Know the true cost of a mortgage
It’s worth knowing the cost of every $1000 you borrow from the bank on your mortgage.
But while it’s easy to borrow, it’s not always easy to work out what the real price of it is likely to be. With the help of ANZ’s online mortgage calculator, I’ll explain.
The calculator’s default setting is an interest rate of 6.74 per cent and a 30-year mortgage term.
That’s the bank’s floating rate home loan rate, and rather terrifyingly the standard time to repay. Hit calculate and the total repayments come up as $23,326 with repayments of $65 a month per $10,000 borrowed. The interest cost is $13,326. Seems a bit steep but history suggests accepting that as the long-term cost of the loan would be a heroic act of self-delusion.
Ask a mortgage broker and they will probably say the long-term New Zealand floating rate is probably around the 8 per cent mark.
Plug 8 per cent into the bank’s mortgage calculator and the cost jumps to $16,416. It’s a sobering figure but you don’t have to put up with it. We’re all sovereign beings able to decide not to play the game by the bank’s rules. There are really only two ways to cut the amount you end up paying to the bank: pay a lower rate of interest and pay the money back faster.

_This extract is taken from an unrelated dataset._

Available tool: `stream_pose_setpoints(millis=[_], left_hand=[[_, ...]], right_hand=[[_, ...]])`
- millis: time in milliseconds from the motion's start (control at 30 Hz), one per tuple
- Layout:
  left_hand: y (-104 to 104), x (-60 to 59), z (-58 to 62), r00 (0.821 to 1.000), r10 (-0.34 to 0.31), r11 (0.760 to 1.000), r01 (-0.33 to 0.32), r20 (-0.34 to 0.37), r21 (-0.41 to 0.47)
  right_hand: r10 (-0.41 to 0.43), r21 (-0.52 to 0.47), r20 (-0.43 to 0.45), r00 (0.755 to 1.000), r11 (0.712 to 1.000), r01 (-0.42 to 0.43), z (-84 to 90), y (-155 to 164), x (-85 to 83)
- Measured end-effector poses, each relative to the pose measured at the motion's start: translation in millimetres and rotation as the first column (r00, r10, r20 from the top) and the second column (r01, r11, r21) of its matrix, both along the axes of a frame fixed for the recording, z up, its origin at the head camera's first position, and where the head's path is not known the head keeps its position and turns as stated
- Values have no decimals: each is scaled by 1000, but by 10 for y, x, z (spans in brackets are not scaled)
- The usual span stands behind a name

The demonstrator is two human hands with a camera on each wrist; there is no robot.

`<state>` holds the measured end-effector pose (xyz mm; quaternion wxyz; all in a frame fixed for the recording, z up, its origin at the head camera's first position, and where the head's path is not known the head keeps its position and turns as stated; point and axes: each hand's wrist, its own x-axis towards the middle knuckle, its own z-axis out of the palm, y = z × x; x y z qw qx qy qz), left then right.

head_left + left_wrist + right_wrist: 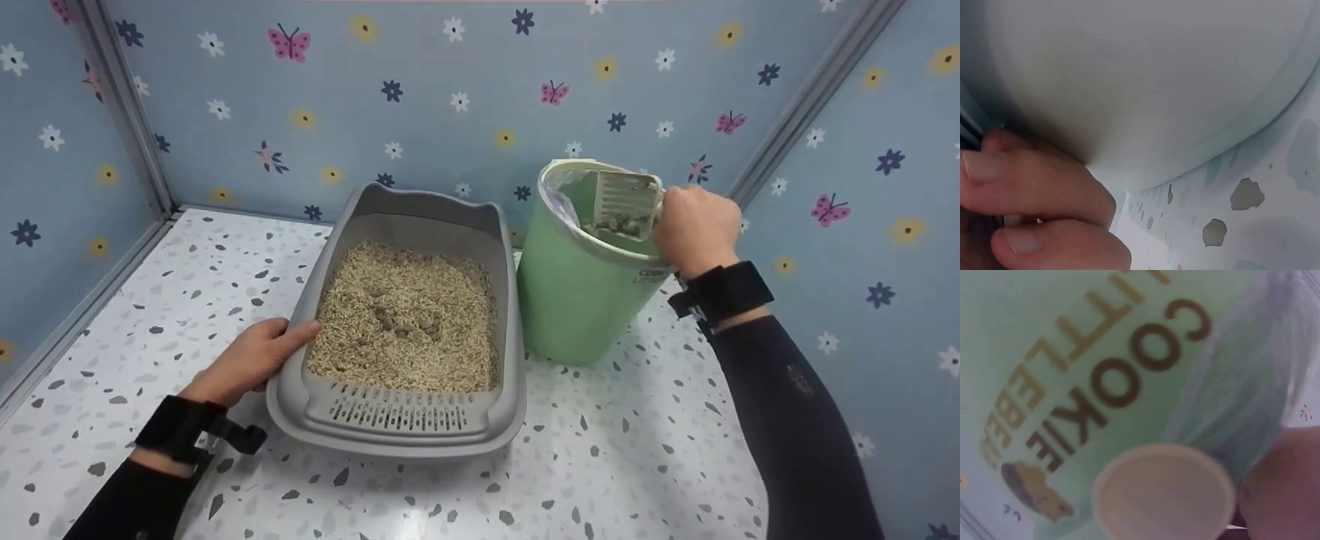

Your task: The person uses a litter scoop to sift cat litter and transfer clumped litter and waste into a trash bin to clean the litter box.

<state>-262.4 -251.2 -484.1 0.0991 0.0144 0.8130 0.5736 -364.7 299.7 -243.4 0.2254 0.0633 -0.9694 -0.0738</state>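
A grey litter box holds tan granular litter with several darker clumps near its middle. At its left side my left hand grips the rim, thumb over the edge; the left wrist view shows curled fingers against the box's outer wall. My right hand holds a pale slotted litter scoop, tilted inside the mouth of a green bin. Dark clumps lie at the scoop's lower edge. In the right wrist view, the round handle end covers part of the bin.
A clear plastic liner lines the bin's rim. The bin stands close against the litter box's right side. Behind both rises a blue flowered wall, with side panels left and right. The tabletop is white with grey specks.
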Motion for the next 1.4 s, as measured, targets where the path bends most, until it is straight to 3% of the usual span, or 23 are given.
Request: stream_pose_setpoints(millis=[133, 333, 467, 567, 800, 967, 1167, 1400], left_hand=[[3, 8, 2, 1000, 3, 1000, -3, -1, 5], [1, 2, -4, 1000, 3, 1000, -3, -2, 5], [-1, 6, -8, 1000, 6, 1000, -6, -2, 4], [1, 14, -10, 1000, 6, 1000, -6, 0, 8], [4, 6, -3, 1000, -1, 1000, 1, -6, -12], [-3, -6, 10, 1000, -6, 1000, 6, -8, -21], [-3, -17, -7, 1000, -3, 1000, 3, -2, 0], [3, -2, -9, 1000, -2, 1000, 2, -11, -5]], right_hand=[[6, 162, -116, 993, 987, 13, -58, 7, -15], [110, 322, -256, 960, 946, -22, -116, 14, -33], [163, 373, -280, 946, 926, -49, -134, 1, -34], [162, 371, -265, 950, 927, -54, -137, -14, -33], [83, 164, -223, 971, 985, -46, -108, -17, 8], [53, 19, -231, 971, 999, -50, 11, -84, 161], [133, -154, -234, 963, 973, -172, 157, -301, 388], [253, -257, -120, 960, 926, -276, 168, -648, 586]])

The first involves tough bargaining with the bank. The second putting more of your income towards paying off the debt, and easing back just a little on your spending. Both things are worth doing. Playing about on ANZ’s mortgage calculator can help you put numbers to the power of these two strategies. Using the 6.74 per cent figure (but remember we really expect to end up paying more in the long run) we can check what happens if we repay the money over 25 years. The monthly repayments rise to $69 a month from $65. But instead of paying $13,326 interest, you pay $10,708.
Making $1200 of extra repayments in those first 15 years saves $2618 of interest. Now the results of paying a lower rate of interest.

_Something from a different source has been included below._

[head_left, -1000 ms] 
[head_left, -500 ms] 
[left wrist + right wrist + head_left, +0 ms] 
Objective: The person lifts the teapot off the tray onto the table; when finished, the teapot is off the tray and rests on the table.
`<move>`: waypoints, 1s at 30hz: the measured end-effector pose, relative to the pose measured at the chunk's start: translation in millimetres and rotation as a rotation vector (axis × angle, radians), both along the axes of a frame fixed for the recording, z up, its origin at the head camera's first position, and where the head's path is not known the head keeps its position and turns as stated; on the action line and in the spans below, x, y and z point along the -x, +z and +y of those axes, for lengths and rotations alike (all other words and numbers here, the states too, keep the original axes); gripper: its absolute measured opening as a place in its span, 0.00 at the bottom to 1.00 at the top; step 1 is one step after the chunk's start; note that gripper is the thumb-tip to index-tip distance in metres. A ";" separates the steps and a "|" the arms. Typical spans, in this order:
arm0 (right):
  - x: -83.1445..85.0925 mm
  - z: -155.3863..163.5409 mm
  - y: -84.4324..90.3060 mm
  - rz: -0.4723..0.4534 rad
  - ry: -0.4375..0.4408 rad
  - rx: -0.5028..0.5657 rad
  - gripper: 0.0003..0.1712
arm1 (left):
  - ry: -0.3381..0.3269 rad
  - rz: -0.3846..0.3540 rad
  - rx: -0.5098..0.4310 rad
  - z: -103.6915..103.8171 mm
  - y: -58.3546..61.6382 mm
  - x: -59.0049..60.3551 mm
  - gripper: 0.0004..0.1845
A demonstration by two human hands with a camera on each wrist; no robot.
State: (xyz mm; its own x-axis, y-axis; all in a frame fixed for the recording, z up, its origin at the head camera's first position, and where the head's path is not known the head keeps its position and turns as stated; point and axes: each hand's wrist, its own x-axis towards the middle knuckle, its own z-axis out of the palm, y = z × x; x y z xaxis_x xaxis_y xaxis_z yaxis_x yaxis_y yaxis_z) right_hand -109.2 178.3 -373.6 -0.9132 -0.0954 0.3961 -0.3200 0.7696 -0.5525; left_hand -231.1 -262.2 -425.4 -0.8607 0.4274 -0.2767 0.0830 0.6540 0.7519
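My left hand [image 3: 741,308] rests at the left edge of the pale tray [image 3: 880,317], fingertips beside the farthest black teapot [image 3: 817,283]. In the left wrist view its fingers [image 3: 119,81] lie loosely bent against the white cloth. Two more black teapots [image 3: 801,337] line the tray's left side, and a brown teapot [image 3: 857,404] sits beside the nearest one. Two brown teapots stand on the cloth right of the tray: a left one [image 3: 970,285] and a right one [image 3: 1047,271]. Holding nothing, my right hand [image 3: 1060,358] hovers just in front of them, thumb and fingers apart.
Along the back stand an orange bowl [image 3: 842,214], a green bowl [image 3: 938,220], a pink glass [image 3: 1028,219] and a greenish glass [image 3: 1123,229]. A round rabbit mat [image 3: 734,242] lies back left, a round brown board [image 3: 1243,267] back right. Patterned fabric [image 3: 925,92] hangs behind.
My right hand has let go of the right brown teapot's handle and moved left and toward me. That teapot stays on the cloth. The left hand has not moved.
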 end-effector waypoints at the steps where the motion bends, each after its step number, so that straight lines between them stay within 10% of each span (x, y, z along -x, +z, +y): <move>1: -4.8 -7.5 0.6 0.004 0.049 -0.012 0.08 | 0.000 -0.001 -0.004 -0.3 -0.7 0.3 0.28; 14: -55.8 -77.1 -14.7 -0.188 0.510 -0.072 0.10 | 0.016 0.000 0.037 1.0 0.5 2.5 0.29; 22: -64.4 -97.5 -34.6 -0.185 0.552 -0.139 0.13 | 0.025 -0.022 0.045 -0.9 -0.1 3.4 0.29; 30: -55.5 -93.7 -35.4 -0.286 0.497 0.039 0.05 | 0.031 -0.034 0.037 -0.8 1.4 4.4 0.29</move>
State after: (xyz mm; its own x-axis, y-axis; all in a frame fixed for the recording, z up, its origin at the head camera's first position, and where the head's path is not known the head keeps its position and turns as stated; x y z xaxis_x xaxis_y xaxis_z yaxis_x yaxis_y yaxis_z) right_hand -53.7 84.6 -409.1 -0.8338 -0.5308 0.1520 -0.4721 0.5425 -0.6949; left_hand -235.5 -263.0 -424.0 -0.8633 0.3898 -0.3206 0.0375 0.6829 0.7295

Instead of that 6.74 per cent, threaten to go to Kiwibank for its 6.4 per cent rate. The chances are ANZ will match it. Nobody with any bargaining power pays the ‘‘carded’’ rate as the banks call the rates they put on their website.
Over 30 years the monthly repayment would drop from $65 to $63 and the interest bill would fall from $13,326 to $12,518.

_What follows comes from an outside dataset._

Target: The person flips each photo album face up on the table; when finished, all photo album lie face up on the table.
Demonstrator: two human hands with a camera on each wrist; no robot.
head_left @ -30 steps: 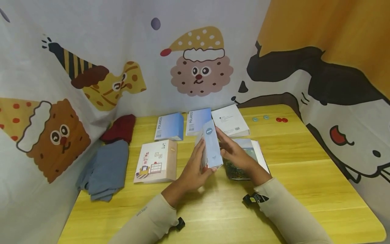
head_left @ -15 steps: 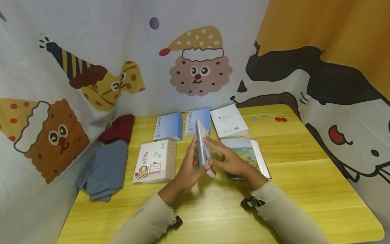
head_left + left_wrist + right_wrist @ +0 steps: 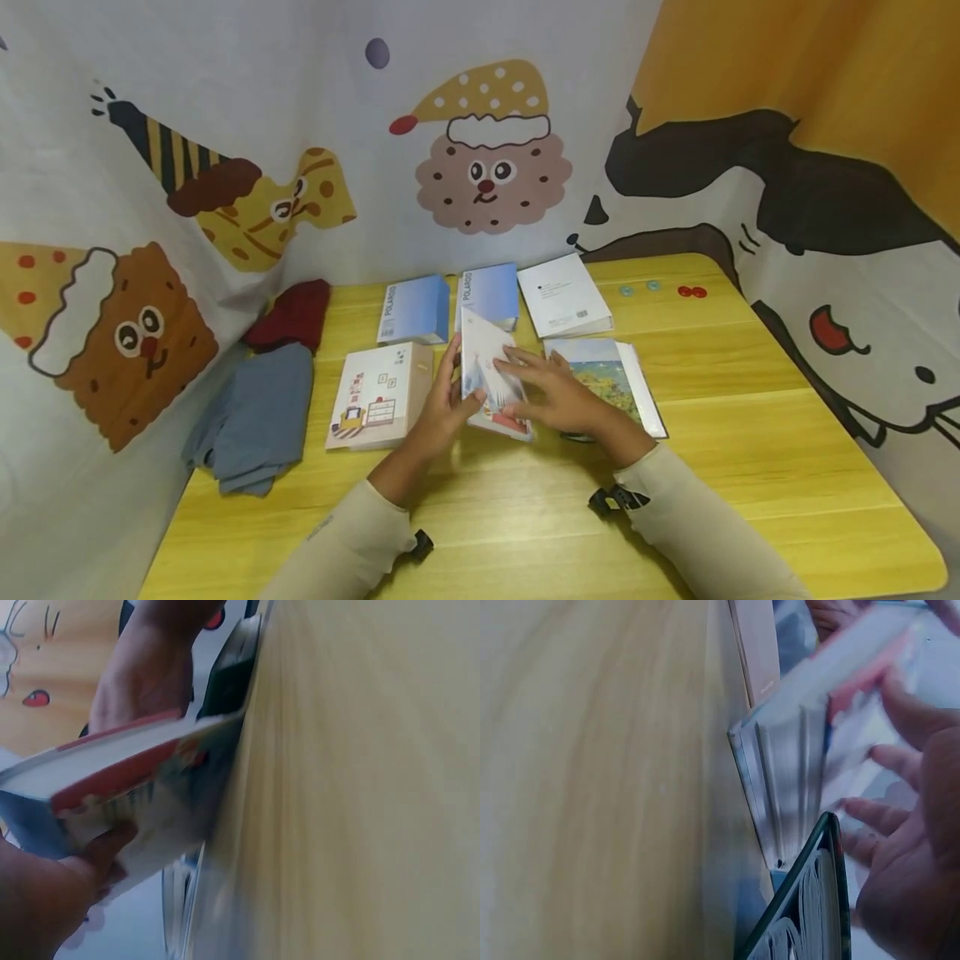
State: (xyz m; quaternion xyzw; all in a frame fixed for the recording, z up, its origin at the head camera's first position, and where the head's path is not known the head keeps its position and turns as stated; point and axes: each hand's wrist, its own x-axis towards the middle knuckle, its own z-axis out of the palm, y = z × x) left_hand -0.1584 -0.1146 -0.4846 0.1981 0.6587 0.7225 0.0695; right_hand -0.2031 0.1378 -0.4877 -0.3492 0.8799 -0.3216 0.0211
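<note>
A thick photo album [image 3: 483, 354] with a white illustrated cover is held tilted above the middle of the table. My left hand [image 3: 438, 408] grips its left, spine side, thumb on the front cover and fingers behind. In the left wrist view the album [image 3: 127, 814] shows a pale blue spine and red along its lower edge. My right hand [image 3: 566, 400] touches the front cover with spread fingers. The right wrist view has the page edges of the album [image 3: 784, 780] facing out, with the right hand [image 3: 915, 825] beside its cover.
Behind stand two blue albums [image 3: 414, 308] [image 3: 491, 292] and a white album [image 3: 566, 296]. A cream album [image 3: 378, 396] lies left, a landscape-covered album [image 3: 603, 375] right. Folded grey cloth [image 3: 266, 417] and dark red cloth [image 3: 292, 317] sit far left; red buttons [image 3: 692, 292] and pale blue buttons [image 3: 640, 288] back right.
The album has turned in my hands: its blue spine faced me, then it stood edge-on, and now its white front cover shows. Both hands have shifted slightly left.
</note>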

Now let’s combine faster repayments and lower interest. Repaying over 25, not 30 years and at 6.4 per cent not 6.74 per cent, lifts the monthly repayment rises to $67 but the interest cost drops to $10,069. The lessons of this story aren’t hard to grasp. And going at your mortgage hammer and tongs is rarely a bad idea. History also shows us that a lot can happen in 30 years.
Since 1990, the average floating mortgage rate has been between 14.4 per cent and 6.1 per cent. Since 1998 the average two-year fixed rate has been between 9.8 per cent and 5.4 per cent.
It’s hard to see mortgage rates rising fast given the ocean of debt the world is awash with.
But when rates start rising, you’ll be pleased by every dollar less of debt that you have.